From Mother Jones, reporting on the Asian Republican coalition:
Yet, the Asian Republican Coalition appears to be in an awkward position: It seems unable to find many people of Asian descent to endorse or support its cause.
The MJ piece did acknowledge that minority coalitions do endorse non-minority candidates because the candidates’ views and values are sympathetic to their own, or the venues have a large Asian population.
But when [The Coalition] held its kickoff party, apart from Ying the scene reportedly was full of white politicians and consultants. "We have a very broad definition of what constitutes the Asian American community," the group's vice chairman, Thomas Britt, told Vice. "The Asian Republican Coalition is open to all Americans, including Asian Americans and those of us like me who are not ethnically Asian but have spent 20 years living in Hong Kong."
What is wrong with a strong group of politically-minded individuals who want to broaden their party’s appeal, regardless of their color? The League of Women Voters routinely invites men to join their group. Besides, one meeting does not determined the final ethnic make-up of any group.
This link showcases the many Asian-Americans running for office throughout the country. Even in my state, Indian-American Neel Kashkari is running for office, and the GOP outreach is expanding.
In the latest edition of Human Events, California’s National Committee Representative Shawn Steel focused on four Asian-American candidates in his Orange County, CA enclave too:
All four of these candidates are Asian American women who immigrated legally and have spent years developing leadership skills in their local communities. All four are conservative. Their emergence as a new, serious political force toward changing the GOP stereotype.

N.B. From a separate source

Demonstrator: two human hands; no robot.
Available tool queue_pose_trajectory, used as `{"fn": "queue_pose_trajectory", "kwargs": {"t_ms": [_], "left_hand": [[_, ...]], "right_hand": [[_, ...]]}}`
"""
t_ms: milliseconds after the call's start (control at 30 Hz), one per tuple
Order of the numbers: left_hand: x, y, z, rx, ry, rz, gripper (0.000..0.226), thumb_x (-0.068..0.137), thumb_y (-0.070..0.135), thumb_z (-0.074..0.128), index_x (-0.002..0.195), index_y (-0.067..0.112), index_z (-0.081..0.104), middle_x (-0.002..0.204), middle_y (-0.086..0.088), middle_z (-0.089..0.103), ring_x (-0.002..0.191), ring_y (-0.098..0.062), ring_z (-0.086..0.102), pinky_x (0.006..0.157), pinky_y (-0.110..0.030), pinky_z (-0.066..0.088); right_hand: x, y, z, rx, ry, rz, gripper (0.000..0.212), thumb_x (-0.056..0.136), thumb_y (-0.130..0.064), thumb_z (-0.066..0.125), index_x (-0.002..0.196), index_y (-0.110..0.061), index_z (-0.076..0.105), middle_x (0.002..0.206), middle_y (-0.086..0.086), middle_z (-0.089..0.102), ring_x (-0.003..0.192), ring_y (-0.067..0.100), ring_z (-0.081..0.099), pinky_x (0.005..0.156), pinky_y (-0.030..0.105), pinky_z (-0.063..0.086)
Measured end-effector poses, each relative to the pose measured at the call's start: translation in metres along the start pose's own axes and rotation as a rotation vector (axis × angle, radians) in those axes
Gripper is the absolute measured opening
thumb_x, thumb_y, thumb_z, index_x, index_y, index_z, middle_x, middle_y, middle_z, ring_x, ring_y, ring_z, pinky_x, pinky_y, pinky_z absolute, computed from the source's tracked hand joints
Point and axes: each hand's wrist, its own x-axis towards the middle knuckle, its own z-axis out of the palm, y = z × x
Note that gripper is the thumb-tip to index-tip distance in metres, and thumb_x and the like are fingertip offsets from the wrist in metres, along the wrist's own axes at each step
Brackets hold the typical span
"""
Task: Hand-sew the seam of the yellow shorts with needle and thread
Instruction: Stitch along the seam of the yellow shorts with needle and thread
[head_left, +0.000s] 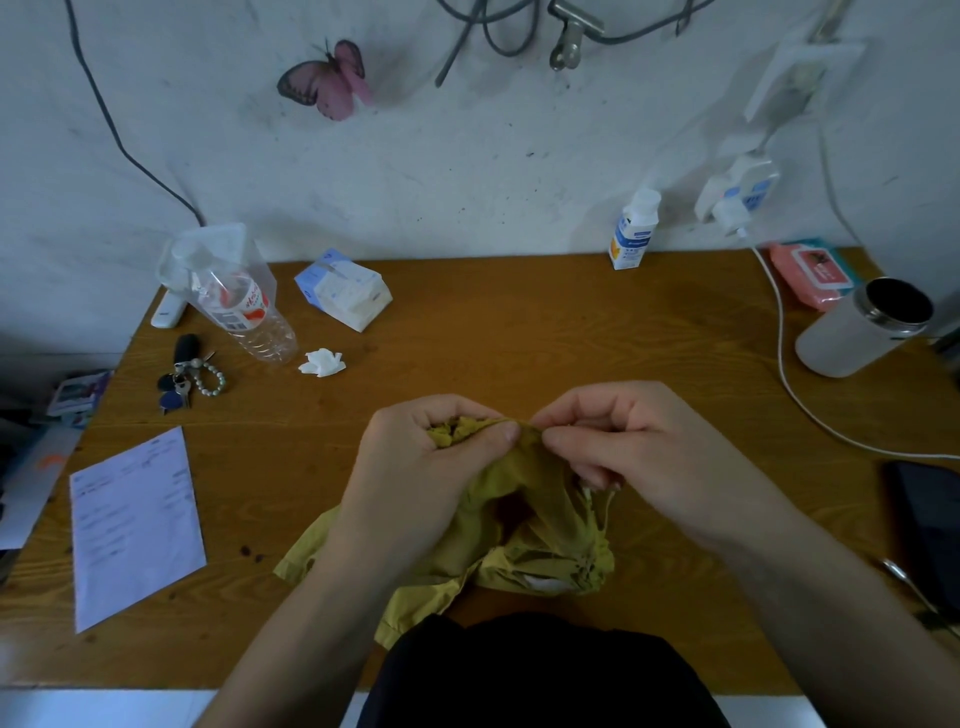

In Rhode Island, not only Chinese-American Allan Fung, but also Stan Tran (a California native, too!) ran for the First Congressional District against David Cicilline. Despite his loss, his presence on the ticket affirmed the GOP outreach to all Americans, not just European descendants.
Historians, especially liberal ones, should also note that Asian-American politicians joined the Republican Party early on. The first Asian-American elected to the US Senate, Republican Hiram Fong, represented Hawaii for nearly two decades (also the first Asian-American to seek the Presidency).
Despite illiberal publications extending old stereotypes, Republicans are inspiring voters based on their race without abandoning core party values.
Arthur Christopher Schaper is a teacher-turned-writer on topics both timeless and timely; political, cultural, and eternal. A life-long Southern California resident, Arthur currently lives in Torrance.